SUNNY CAL JOURNAL - Earth Day,The Great Power Has Gifted, Can We Save Our Mountains?

(04/22/2024)
EARTH DAY 2023 - There have been major roll-back of protections for the mountains, the water and the air, including our national parks and lands, widely supported by political partisans, extractive corporations and citizens.

It should not be surprising that a 2023 WalletHub study that examines each state's environmental quality, eco-friendly behaviors and climate change contributions found that West Virginia is the least green state in the country. The Mountain State ranks last in the water quality and LEED-certified buildings per capita.

West Virginia ranks low in percent of renewable energy consumption and energy consumption per capita. It ranks average in air quality, soil quality, and gasoline consumption per capita. In general categories, the state ranks 48th in Environmental Quality, 48th in Eco-Friendly Behaviors, and last in Climate Change Contributions.

However, according to a recent Yale Survey, more than half of West Virginians have been led to believing that climate change is not a hoax.

Mountains "The palaces of nature" - Lord Byron

(Hur Herald Photo)

By Bob Weaver 2010

It has always been a defining moment, reclining on my sleeping bag and staring at the night sky on Spruce Knob Mountain.

It's an awesome, undisturbed view from our state's highest summit at 4861'.

The ever whispering wind across the stone tower's 360 degree view allows for contemplation about this dot on earth and our relationship to the vast, unexplained universe.

I have been coming to this mountain and the Mon Forest for 60 over years, since my dad and mom brought me along on a camping trip when I was in the seventh grade.

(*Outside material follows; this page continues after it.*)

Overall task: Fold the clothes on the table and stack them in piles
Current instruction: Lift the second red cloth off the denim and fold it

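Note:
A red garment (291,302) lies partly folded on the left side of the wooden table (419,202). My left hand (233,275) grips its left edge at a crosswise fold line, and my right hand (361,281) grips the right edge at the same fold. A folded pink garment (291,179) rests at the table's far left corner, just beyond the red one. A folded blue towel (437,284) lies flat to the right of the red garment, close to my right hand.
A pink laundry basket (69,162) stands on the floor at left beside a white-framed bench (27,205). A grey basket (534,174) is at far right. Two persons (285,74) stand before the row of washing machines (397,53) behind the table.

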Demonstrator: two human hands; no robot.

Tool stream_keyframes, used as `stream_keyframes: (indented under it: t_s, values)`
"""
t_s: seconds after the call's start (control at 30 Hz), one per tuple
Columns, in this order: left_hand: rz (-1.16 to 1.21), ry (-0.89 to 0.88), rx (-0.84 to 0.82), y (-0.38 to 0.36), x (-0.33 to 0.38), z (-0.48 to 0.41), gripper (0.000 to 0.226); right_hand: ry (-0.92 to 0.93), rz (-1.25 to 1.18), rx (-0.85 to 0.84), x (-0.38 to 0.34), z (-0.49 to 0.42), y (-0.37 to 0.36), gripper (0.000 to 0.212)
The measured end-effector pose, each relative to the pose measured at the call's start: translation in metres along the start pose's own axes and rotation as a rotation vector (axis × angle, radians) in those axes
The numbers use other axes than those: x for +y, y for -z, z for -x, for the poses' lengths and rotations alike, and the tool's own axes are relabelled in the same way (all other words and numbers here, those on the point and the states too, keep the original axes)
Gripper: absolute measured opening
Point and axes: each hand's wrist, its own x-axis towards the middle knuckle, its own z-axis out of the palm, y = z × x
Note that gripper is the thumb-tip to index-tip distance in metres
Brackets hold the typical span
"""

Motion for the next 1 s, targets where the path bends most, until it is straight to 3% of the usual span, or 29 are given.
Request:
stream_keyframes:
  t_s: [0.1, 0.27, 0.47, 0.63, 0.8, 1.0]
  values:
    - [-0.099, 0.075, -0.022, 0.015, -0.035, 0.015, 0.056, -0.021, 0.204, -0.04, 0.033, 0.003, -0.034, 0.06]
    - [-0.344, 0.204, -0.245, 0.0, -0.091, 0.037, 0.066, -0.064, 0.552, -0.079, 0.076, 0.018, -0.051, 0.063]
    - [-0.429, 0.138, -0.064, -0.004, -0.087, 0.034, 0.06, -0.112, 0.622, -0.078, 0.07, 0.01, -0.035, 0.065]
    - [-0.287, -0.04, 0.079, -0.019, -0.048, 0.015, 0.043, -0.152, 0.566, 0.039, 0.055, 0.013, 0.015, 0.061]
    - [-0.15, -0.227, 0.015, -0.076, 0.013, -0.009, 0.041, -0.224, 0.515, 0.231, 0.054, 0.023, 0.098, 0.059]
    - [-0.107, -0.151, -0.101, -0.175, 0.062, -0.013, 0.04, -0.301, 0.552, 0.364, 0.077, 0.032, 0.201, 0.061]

I have gone to the taller mountains with groups of folks, some being newcomers. The last visit we had two nights of crystal clarity, the midnight sky during the early morning hours before daybreak, never better.

Those having never been to the West Virginia mountains, growing up in the luminescence of city lights, gasped at the dozens of shooting stars, marveled at the milky way and reveled at the vastness of our universe.

Our mountains have been called the meeting place of the winds by Native Americans, and on Spruce the weather churns from misty rain to dense fog, winds whipping to 100 miles per hour, pounding rain to deep snow drifts, bone chilling temperatures or brilliant sun-lit views of distant landscapes.

The huckleberry vines and mountain laurel grow beneath the one-sided spruce trees that have been shaped by the winds. Beyond the daunting universal sky at night, the quilt-work view of pastures, forested ridges, farms and meadows - it all brings a sense of peace and order to the mind.

Thousands of streams, trickling and cascading, their crystal-clear water to be taken by mouth for those who can flatten themselves for supping.

A short distance from the knob you can find adventuresome caves like Sinks of Gandy, through which I have traveled several times. Most of our group trekked through the raw cavern last week, cut through the mountain by Gandy Creek.

Shoulder-high water, sandy beaches, small lakes, rock climbs and slippery mud slides provided challenges, but the sunlight on the reflecting pool at the end of the tunnel was worth the trip.

The mountains, a place to feel the power of nature in all the seasons.

We mere humans, who on most days march around and pretend to be the highest authority, can quickly be put in our place by such visits.

Surely we are disturbed when our pristine peaks are scrapped away by mountaintop removal for coal and our clear streams are filled with debris and pollution, but our leaders long ago sold their souls to King Coal.

There are those who are committing crimes against our people and crimes against nature, but most of us stand silent.

Mortals less than King Coal would be held accountable for such action.

If we turn our heads on such ventures and decline to find better sources of energy, we have surely lost the stewardship cast upon us by the Creator.

Some have conflicts with environmentalists, a name that has been demonetized, but I have always thought of myself as a conservationist, having had a spiritual change in the 1960s after reviewing what out-of-state extractors did, they came, they took and here we are, one America's poorest states.

We might give a moment of thanks to those who fight to protect the balance of nature and all creation.

It belongs to that Great Power from the beginning, who has gifted it to us.

Without care, it quickly sours and could even end.